Bu arada karakter-kahraman ayrımı yapıyorum çünkü elbette daha öncesinde de
kadın başrol etrafında şekillenen filmler mevcut ama büyük bütçeli popüler
aksiyon filmlerinde ana karakter/kahraman büyük olasılıkla yakışıklı beyaz bir
erkek olur ve kadın da çok büyük oranda onun ancak destekçisidir. Bu anlamda
değişimin yaşanması, kadın başrol gişe yapmaz anlayışından uzaklaşılmaya
başlanması güzel ama yine de bu işleyiş bir anda mükemmel sonuçlar vermedi. İlk
etapta kadın başroller, daha önce erkek başroller ile çekilmiş ve çok sevilmiş
filmlerin replikalarında karşımıza çıktılar (Ocean’s ve Hayalet Avcıları
gibi örneğin) ki bu bence felaket bir fikir çünkü direkt orijinal ile
kıyaslanıp acımasızca yargılanma sebebi gibi bir şey. Ancak “Kadın Kral” gibi filmler harika; hem
popüler olmaları ile geniş seyirci kitlelerine ulaşma potansiyelleri var hem de
orijinal hikâyeleri ile kadın başrolün hak ettiği saygıyı almasına ve tartışma
konusu edilmesinin önüne geçme imkânları var. Aslında bu işin erkek ya da kadın
başrol meselesi hiç olmamalı; güzel öykü, sağlam karakter ve kuvvetli bir biçim
olmalı filmi öne çıkaranlar lakin maalesef insan olarak bu bizim en kötü
huyumuz. İkililik, karşıtlık çıkarmadan duramıyoruz. Oysa “erdişi” olmayı becersek; kadının da, erkeğin de aynı olduğunu
görebilsek, belki o zaman ne cinsiyetçilik, ne ırkçılık, ne de herhangi bir
ayrımcılık kalır geriye; bizim önce tek olmayı öğrenmemiz gerekiyor ve umarım
bir gün öğreniriz ki o gün geldiğinde, insani kusurlarımızı da geride
bırakmamız mümkün olur. Filmden koptum gibi ama toparlamak gerekirse, mutlaka
izleyin derim başarılı bir iş ve “Viola
Davis” kesinlikle harika; hani bizim yürek yakan “DC Genişletilmiş Evreni”nin meşhur “Amanda Waller” karakteri olur kendisi. Bunu da niye söyledim
bilmiyorum ama eklemek istedim işte. Malum yakında “Black Adam” gelecek ve
kendisini orada da izleyeceğiz ve umarım o proje de güzel bir film olur.

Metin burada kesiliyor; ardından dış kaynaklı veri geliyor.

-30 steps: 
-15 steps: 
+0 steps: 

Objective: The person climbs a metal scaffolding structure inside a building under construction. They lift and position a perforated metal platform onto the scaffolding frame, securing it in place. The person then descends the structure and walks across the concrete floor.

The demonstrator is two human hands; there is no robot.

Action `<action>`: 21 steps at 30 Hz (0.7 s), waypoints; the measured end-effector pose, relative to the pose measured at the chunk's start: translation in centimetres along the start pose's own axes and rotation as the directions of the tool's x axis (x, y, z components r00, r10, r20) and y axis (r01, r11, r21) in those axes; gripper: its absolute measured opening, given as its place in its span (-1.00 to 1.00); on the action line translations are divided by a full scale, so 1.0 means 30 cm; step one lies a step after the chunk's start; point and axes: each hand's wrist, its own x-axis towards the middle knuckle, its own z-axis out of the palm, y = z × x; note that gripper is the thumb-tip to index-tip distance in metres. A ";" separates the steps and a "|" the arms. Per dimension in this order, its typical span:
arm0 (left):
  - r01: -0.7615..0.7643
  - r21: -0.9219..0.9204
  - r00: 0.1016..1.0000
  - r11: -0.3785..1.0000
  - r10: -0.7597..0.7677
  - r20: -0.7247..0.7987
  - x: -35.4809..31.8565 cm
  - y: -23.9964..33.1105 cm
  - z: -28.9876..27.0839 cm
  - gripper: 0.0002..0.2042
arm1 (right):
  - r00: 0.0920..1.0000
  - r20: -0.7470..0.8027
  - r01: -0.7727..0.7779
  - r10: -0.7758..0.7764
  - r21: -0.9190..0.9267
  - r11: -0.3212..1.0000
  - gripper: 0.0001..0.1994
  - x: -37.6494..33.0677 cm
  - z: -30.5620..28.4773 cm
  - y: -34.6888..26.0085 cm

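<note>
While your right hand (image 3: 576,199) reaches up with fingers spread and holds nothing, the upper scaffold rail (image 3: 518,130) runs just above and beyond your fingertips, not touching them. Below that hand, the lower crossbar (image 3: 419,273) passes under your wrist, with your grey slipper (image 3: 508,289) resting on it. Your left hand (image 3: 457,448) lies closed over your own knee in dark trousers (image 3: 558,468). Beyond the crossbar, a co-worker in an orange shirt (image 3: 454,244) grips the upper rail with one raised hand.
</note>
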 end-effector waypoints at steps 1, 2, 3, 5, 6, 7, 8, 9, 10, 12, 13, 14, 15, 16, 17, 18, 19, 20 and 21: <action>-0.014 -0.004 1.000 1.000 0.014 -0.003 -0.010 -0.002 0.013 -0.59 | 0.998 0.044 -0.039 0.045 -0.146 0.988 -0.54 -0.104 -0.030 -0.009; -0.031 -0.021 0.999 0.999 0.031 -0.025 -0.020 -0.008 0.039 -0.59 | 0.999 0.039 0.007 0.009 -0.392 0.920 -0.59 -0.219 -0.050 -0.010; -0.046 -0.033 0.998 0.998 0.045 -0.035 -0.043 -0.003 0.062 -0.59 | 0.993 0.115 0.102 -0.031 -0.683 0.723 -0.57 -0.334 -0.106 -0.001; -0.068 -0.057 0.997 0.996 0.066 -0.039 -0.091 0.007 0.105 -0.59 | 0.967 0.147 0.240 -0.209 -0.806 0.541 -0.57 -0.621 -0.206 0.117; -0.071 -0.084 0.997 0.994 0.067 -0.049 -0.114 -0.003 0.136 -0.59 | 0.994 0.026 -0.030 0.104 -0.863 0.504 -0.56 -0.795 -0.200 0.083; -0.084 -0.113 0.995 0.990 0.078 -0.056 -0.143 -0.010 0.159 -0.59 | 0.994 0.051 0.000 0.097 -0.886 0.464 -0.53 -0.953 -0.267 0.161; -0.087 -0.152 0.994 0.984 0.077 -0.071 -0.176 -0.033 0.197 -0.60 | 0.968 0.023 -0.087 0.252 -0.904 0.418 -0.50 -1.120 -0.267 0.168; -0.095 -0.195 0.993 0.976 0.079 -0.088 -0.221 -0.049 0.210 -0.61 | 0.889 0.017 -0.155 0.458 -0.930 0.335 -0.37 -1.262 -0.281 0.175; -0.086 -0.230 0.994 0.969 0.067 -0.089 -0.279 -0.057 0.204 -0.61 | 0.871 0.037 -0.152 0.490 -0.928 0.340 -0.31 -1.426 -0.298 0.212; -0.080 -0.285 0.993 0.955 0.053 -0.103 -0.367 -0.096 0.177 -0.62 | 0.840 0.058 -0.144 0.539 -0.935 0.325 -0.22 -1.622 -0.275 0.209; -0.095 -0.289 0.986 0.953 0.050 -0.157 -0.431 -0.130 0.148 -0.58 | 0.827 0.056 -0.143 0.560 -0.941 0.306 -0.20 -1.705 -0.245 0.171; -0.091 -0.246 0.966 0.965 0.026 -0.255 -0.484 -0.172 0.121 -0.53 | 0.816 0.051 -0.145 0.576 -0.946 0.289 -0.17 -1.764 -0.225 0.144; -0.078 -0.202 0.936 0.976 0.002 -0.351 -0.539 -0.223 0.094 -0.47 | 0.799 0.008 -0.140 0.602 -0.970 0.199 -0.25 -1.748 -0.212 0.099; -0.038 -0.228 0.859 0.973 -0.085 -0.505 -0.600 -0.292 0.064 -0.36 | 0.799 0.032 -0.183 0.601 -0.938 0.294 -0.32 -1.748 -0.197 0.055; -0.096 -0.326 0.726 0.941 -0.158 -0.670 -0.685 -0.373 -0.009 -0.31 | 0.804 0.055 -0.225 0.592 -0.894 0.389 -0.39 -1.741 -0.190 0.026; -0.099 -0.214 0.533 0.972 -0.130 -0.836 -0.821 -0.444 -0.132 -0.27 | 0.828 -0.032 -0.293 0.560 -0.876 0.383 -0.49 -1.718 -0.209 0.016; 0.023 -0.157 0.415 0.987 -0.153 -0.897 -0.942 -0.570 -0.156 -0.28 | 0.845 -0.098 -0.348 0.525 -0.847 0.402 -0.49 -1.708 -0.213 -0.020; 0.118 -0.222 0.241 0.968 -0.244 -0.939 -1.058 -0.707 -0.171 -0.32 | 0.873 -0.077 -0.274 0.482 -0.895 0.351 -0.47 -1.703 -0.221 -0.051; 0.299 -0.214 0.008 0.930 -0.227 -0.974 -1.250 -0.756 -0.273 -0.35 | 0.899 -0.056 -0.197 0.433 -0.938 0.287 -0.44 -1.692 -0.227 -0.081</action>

102) Day Shift/JJ Perry (2022): Açıkçası “Django”dan beri “Jamie Foxx”
izlemeyi gerçekten seviyorum. Adam ekrana yakışıyor, yalan yok filmin aksiyon
dozu da fena değildi, komedisi de yeter düzeydeydi ama elbette bir ama var,
bazı noktalar karanlıkta kalmıştı senaryo ilerleyişinde. Tamam, adamımız iyi
bir vampir avcısı ancak öyküde boşluklar var. Mesela yan daireye taşınan
hemşire! Yani olay nedir? Kızla bir sahnede tanıştık, ikincisinde bir adamla
tartıştığını izledik ve üçüncü sahnede vampir olduğu ortaya çıktı; üstelik
birden kahramanımıza yardım edecek bir figüre dönüştü fakat süreç böyle hızlı
ilerlediğinde, ben kendi adıma bir motivasyon eksikliği görüyorum. Diğer
taraftan ana karakterin ortağının yakalanıp vampire dönüştürülmesi meselesi
var; ne zaman yakalandı, nerede yakalandı gibi sorular zihnimde dönüp duruyor.
Şimdi aklıma geldi de, bir de şu vampir avcısı karakterler vardı. Kovan baskını
sekansında karşımıza çıktılar; ortalığın anasını ağlatıp acayip dövüş
yetenekleri sergilediler ama bir daha görünmediler; yani ilk başta neden
varlardı veya sonra neden olmadılar? Bunlar bir sanat sineması filminde olsa, o
kadar yargılamam ama bana göre popüler sinema boşluğu affetmez; popüler sinema
izleyicisine tanrısal bir konum verir ve hadi ama izlediği şeye hâkim olmayan
bir tanrı var mıdır? Beni en çok rahatsız eden şey ise son savaşta baş
düşmanın, kadim vampirin ölüm şekliydi. Tamam, filmin başında aynı numarayı bir
defa daha bize sunup patlayacak silahı önümüze koydular ve fakat son savaşta
kahramanımız duvardan duvara fırlatılırken o tel düzeneğini ne ara kurmayı
başardı? Kısacası filmden zevk almakla birlikte geride bıraktığı karanlık
köşeler sebebiyle aklımda deli sorular… Bu arada “Snoop Dogg” efsaneydi.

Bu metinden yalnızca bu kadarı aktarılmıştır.